Problem:
The client’s operations team reported issues with triggering jobs via Apache Airflow, specifically through a custom solution, the dag_factory. While jobs triggered outside of the dag_factory worked without problems, those initiated through it were not being processed as expected. Attempts to gather logs in the Airflow UI yielded no entries, as the DAG triggering from dag_factory completed without errors, yet the schema-level DAG did not pick up the task. The client shared comprehensive Airflow service logs, seeking an effective solution.
Process:
The expert conducted a root cause analysis, reviewing the Airflow logs provided by the client. This analysis pinpointed the likely issue to the “DagFileProcessorManager,” a key component within the Airflow scheduler responsible for processing and parsing DAG files. It appeared that this process frequently stopped, disrupting the entire DAG triggering workflow.

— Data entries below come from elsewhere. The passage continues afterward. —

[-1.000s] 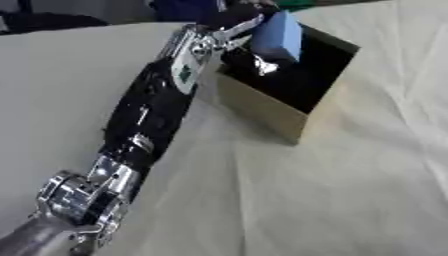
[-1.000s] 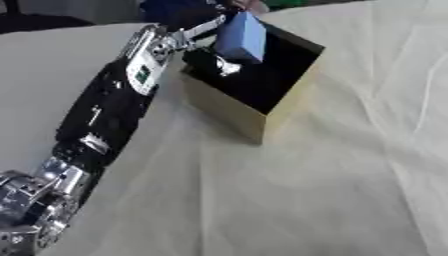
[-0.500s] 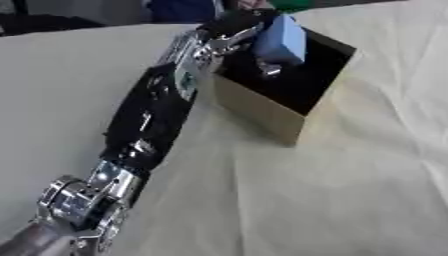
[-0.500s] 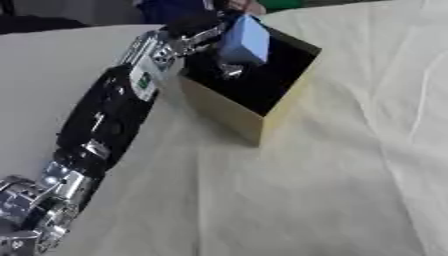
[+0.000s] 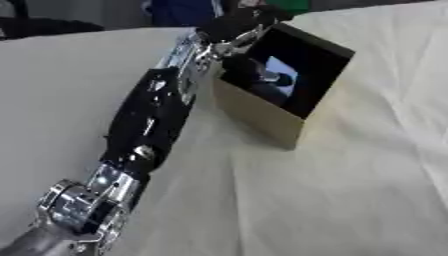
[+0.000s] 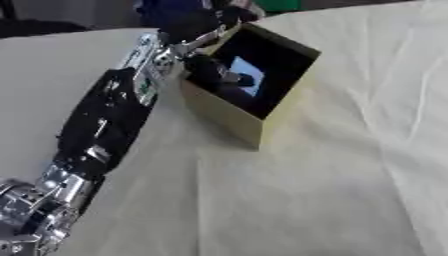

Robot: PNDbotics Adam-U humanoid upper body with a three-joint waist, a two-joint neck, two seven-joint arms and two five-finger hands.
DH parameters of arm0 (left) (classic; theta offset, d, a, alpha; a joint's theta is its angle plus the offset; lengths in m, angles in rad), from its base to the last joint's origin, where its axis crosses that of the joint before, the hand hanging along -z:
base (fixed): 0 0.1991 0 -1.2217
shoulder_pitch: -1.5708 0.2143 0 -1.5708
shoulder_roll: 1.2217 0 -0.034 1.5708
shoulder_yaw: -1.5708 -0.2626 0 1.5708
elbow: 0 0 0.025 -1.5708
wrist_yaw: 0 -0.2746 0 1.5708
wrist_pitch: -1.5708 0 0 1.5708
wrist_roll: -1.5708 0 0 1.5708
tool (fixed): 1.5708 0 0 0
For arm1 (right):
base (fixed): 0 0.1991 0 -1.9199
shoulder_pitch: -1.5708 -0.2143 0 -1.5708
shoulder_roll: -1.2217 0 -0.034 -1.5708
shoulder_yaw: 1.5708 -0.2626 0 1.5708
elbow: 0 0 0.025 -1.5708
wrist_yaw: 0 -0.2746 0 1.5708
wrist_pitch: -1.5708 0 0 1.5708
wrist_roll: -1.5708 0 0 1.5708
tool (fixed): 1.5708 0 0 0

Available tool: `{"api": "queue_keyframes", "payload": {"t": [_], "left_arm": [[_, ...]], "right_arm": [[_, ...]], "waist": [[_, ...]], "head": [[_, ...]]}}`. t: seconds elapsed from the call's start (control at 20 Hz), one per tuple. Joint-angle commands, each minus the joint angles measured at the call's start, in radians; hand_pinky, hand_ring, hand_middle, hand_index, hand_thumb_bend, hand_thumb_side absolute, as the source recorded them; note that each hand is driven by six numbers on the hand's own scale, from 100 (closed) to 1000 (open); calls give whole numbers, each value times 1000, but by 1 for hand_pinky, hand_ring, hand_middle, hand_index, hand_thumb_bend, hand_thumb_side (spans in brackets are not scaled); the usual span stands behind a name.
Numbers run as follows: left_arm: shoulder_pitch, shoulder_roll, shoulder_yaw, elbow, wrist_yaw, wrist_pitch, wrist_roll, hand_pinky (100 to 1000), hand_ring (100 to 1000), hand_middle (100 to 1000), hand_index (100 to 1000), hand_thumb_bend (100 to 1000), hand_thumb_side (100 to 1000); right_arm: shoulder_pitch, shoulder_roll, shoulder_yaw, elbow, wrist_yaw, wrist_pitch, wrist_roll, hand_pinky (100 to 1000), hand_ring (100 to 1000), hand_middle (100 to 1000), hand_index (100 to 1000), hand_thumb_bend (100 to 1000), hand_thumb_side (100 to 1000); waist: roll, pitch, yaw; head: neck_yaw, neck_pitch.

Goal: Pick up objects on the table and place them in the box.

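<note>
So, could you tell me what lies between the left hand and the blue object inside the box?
Nothing: in the right eye view the left hand reaches into the box, its fingers right against the blue object.

The left arm (image 5: 144,127) is glossy black (a small white label) with silver-ringed joints.
</note>
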Motion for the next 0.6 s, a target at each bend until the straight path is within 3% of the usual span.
{"api": "queue_keyframes", "payload": {"t": [0.05, 0.15, 0.25, 0.45, 0.6], "left_arm": [[-15, 17, 14, -24, 4, 4, 35, 1000, 1000, 905, 1000, 622, 847], [-12, 18, 21, -46, 31, 11, 62, 1000, 1000, 890, 1000, 575, 833], [-9, 18, 40, -83, 61, 16, 92, 1000, 1000, 840, 965, 442, 823], [3, 35, 89, -180, 124, 39, 155, 1000, 979, 801, 931, 359, 803], [25, 66, 97, -254, 170, 60, 201, 999, 959, 783, 925, 276, 840]], "right_arm": [[-5, -10, -3, -16, 1, 0, -1, 650, 821, 634, 743, 100, 823], [-2, -11, -5, -16, 2, 0, -3, 650, 820, 634, 743, 100, 823], [3, -14, -8, -16, 5, 0, -6, 650, 820, 634, 743, 100, 822], [24, -24, -21, -16, 15, -2, -22, 651, 819, 634, 742, 100, 820], [39, -33, -30, -16, 22, -4, -35, 651, 817, 635, 741, 100, 816]], "waist": [[-8, -18, 0], [-7, -21, 3], [-6, -26, 9], [-5, -42, 32], [-6, -60, 57]], "head": [[3, -5], [-1, -3], [-8, 4], [-44, 25], [-79, 46]]}}
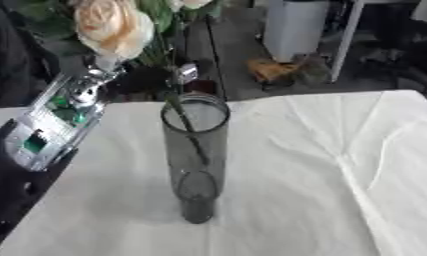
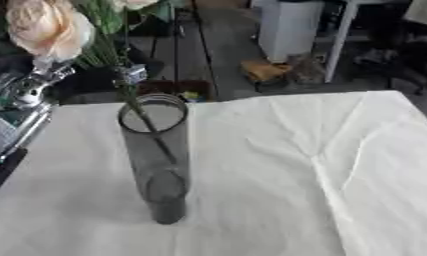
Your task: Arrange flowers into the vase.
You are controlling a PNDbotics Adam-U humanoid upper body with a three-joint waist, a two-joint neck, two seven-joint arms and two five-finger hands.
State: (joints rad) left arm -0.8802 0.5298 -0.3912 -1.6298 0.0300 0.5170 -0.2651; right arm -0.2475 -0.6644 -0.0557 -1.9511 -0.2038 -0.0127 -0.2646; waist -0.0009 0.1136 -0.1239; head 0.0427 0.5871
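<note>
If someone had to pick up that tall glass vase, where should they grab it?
Probably around the middle of the vase, coming from its right side. It stands upright, a straight narrow cylinder, and the cloth there is bare. The flower stem fills the mouth and the left hand holds it from the left.

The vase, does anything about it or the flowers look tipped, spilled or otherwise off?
Nothing stands out. The vase stands upright on the white cloth, with the flower's stem already inside its mouth. No spill shows.
</note>
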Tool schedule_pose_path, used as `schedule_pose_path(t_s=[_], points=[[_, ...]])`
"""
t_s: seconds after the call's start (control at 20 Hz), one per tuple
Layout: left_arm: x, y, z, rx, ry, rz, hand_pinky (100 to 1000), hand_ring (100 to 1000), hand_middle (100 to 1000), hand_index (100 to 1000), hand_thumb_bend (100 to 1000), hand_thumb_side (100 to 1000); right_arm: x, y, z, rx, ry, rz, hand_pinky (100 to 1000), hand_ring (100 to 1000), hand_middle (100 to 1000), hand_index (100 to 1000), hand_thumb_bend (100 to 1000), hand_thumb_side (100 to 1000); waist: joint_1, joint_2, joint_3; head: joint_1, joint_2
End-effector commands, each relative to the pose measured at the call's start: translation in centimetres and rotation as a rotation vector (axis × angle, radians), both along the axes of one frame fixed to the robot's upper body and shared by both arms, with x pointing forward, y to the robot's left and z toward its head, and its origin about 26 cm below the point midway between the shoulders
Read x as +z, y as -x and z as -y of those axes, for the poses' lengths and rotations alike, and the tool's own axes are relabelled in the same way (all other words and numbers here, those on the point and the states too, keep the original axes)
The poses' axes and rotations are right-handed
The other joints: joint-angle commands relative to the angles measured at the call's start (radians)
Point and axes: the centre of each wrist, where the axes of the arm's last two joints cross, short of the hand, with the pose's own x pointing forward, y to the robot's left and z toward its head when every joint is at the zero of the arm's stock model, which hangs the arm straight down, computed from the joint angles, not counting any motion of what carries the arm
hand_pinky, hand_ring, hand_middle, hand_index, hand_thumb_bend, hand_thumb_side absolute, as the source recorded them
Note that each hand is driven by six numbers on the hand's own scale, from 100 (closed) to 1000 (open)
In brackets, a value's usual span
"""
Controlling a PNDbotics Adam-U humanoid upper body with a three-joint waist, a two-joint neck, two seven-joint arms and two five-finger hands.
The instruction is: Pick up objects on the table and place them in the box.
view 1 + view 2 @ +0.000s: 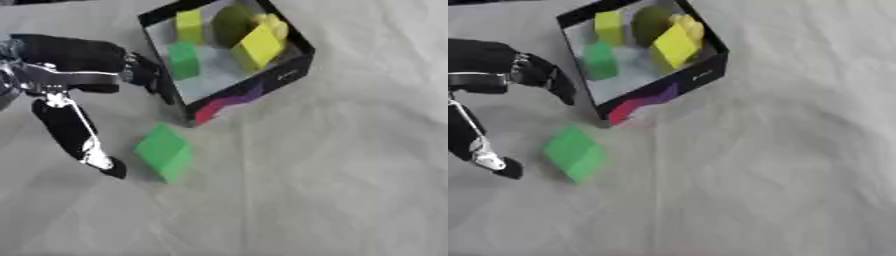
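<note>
A green block (164, 152) lies on the grey cloth just below the box's near corner. My left hand (74, 67) comes in from the left and hovers to the block's left, open: its thumb (80, 137) points down beside the block and its fingers (144, 72) reach toward the box wall, touching nothing that I can make out. The black box (289, 75) with a white floor stands at the top centre. In it are a yellow cube (257, 47), a tall yellow block (189, 26), a green block (183, 60), a dark green round thing (229, 24) and a pale yellow thing (275, 24). My right hand is out of sight.
Wrinkled grey cloth (332, 175) covers the table. The box shows a red and purple pattern (226, 102) on its near wall.
</note>
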Motion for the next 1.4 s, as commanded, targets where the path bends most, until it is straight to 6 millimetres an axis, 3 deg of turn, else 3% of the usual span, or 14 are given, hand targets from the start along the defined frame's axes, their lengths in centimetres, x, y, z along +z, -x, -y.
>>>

The expert noted that as the number of DAG files increased, the scheduler’s efficiency dropped due to limitations in Airflow’s default configuration. Airflow uses Python and the multiprocessing library, which can degrade performance significantly with thousands of DAGs. Two primary solutions were recommended to address these limitations.
Solution:
The expert proposed two configuration changes to improve the Airflow scheduler’s capacity and reliability in handling large volumes of DAGs:
- Modifying Airflow Configuration Parameters:
- min_file_process_interval: This parameter, set to 30 seconds by default, controlled the frequency of DAG file parsing. With a high volume of DAGs, the expert recommended increasing this interval to around 500 seconds to prevent timeouts.
- scheduler_health_check_threshold: This parameter, also defaulting to 30 seconds, determined the interval for the scheduler’s health check. Raising this to around 240 seconds allowed the scheduler more recovery time, promoting stability.
- Enabling Multiple Schedulers: For greater scalability, especially in production environments, the expert suggested configuring multiple schedulers. This setup would distribute the processing load, reducing the risk of overloading a single scheduler.
Following these adjustments, the client observed that the issue had been resolved, confirming that the DAG was now successfully triggered from the dag_factory, picked up by the scheduler, and processed as expected.
Conclusion:
The recommendations provided by the expert addressed the client’s issues effectively. By adjusting critical configuration parameters and enabling multiple schedulers, the Airflow scheduler could handle a higher volume of DAGs without encountering timeouts or processing disruptions. The client’s operations team reported that all jobs were successfully triggered, and no further heartbeat issues appeared in the Airflow UI.